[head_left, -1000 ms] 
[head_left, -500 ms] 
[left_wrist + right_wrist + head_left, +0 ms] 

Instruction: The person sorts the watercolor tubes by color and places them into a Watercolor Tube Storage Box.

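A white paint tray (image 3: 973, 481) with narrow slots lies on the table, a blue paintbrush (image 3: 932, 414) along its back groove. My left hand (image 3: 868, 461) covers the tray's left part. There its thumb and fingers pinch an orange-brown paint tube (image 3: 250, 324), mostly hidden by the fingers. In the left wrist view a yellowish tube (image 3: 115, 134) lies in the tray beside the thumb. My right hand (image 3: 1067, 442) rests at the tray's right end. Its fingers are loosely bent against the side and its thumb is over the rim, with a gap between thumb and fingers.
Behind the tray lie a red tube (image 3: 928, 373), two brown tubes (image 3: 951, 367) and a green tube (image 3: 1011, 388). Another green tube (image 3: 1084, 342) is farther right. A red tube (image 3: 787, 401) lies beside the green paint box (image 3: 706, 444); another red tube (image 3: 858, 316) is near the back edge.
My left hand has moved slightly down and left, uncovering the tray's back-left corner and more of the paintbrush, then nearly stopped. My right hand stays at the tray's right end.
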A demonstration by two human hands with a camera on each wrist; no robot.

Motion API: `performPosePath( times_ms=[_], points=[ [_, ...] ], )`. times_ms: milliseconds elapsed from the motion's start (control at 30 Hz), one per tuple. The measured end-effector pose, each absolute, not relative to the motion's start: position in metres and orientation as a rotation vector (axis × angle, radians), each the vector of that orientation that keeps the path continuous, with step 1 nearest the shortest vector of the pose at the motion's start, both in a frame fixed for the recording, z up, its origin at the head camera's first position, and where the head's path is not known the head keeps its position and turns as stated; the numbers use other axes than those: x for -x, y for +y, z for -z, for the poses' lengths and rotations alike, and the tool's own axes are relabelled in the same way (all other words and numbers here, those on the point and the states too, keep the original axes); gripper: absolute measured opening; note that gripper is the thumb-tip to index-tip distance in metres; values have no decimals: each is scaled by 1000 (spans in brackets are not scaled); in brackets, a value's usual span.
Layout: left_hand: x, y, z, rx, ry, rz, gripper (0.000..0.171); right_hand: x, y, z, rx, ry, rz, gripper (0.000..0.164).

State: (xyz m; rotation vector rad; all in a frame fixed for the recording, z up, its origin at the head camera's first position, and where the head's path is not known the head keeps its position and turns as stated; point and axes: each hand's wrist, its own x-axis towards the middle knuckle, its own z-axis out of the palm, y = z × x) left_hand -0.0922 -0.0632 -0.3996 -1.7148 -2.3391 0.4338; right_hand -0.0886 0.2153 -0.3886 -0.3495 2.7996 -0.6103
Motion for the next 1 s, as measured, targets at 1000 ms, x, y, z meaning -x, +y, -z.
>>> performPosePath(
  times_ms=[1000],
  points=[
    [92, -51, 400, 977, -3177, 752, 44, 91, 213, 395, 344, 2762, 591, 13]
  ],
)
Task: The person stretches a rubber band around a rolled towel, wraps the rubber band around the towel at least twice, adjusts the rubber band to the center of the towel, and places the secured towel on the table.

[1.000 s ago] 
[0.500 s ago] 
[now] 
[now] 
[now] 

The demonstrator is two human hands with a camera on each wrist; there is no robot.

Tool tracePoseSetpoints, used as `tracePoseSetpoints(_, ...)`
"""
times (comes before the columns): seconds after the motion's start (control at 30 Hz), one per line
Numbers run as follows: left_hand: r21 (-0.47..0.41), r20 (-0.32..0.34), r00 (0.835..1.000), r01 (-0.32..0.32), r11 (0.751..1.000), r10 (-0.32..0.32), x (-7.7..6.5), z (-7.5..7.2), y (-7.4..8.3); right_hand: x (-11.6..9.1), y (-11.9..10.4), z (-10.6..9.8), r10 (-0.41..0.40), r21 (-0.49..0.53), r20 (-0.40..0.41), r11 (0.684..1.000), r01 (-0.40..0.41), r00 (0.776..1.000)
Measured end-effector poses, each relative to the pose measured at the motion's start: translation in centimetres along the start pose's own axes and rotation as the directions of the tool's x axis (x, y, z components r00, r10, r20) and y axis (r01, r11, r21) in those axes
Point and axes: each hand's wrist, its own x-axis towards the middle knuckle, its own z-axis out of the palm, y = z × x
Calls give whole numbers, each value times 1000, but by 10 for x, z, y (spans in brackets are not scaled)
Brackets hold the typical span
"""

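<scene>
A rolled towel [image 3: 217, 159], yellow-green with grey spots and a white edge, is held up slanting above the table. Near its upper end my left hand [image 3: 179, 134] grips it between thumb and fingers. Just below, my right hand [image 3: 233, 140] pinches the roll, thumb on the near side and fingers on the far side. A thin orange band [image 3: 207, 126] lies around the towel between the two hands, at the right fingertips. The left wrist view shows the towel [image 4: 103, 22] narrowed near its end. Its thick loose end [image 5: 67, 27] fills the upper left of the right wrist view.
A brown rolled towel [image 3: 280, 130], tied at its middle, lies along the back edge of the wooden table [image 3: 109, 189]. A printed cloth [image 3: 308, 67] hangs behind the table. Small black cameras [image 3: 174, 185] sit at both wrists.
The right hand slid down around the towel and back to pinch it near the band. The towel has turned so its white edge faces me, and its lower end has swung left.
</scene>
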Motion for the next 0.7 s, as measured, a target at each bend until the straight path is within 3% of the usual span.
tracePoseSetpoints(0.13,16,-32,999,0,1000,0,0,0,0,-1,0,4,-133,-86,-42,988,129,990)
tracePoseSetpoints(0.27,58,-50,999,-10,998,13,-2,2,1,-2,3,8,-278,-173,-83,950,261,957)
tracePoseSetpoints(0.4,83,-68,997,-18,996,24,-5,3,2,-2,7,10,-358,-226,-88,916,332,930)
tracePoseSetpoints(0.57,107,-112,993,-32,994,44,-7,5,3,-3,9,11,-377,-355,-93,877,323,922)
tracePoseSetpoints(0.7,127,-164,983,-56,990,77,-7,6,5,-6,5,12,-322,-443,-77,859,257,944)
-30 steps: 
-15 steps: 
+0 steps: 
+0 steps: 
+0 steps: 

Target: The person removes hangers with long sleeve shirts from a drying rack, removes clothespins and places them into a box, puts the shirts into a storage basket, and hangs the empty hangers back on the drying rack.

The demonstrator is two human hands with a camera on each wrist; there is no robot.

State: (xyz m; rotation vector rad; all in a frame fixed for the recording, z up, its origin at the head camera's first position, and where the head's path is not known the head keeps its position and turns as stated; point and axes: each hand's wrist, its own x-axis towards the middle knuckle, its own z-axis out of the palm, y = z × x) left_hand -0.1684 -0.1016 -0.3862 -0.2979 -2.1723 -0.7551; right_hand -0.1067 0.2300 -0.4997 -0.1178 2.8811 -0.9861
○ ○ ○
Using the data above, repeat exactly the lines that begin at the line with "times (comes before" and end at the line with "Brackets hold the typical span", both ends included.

→ **SOLUTION FOR THIS PROBLEM**:
times (comes before the columns): seconds after the motion's start (control at 30 Hz), one per line
Numbers run as follows: left_hand: r21 (-0.47..0.41), r20 (-0.32..0.34), r00 (0.835..1.000), r01 (-0.32..0.32), r11 (0.751..1.000), r10 (-0.32..0.32), x (-7.7..6.5), z (-7.5..7.2), y (-7.4..8.3); right_hand: x (-11.6..9.1), y (-11.9..10.4), z (-10.6..9.8), r10 (-0.41..0.40), r21 (-0.49..0.53), r20 (-0.40..0.41), r11 (0.684..1.000), r01 (-0.40..0.41), r00 (0.776..1.000)
Measured end-effector poses, each relative to the pose measured at the motion's start: translation in centimetres along the start pose's own axes and rotation as the directions of the tool's x axis (x, y, z components r00, r10, r20) and y axis (r01, r11, r21) in those axes
Point and axes: each hand's wrist, its own x-axis towards the middle knuckle, its own z-axis out of the palm, y = z × x
Calls give whole numbers, each value times 1000, but by 10 for x, z, y (spans in brackets are not scaled)
Brackets hold the typical span

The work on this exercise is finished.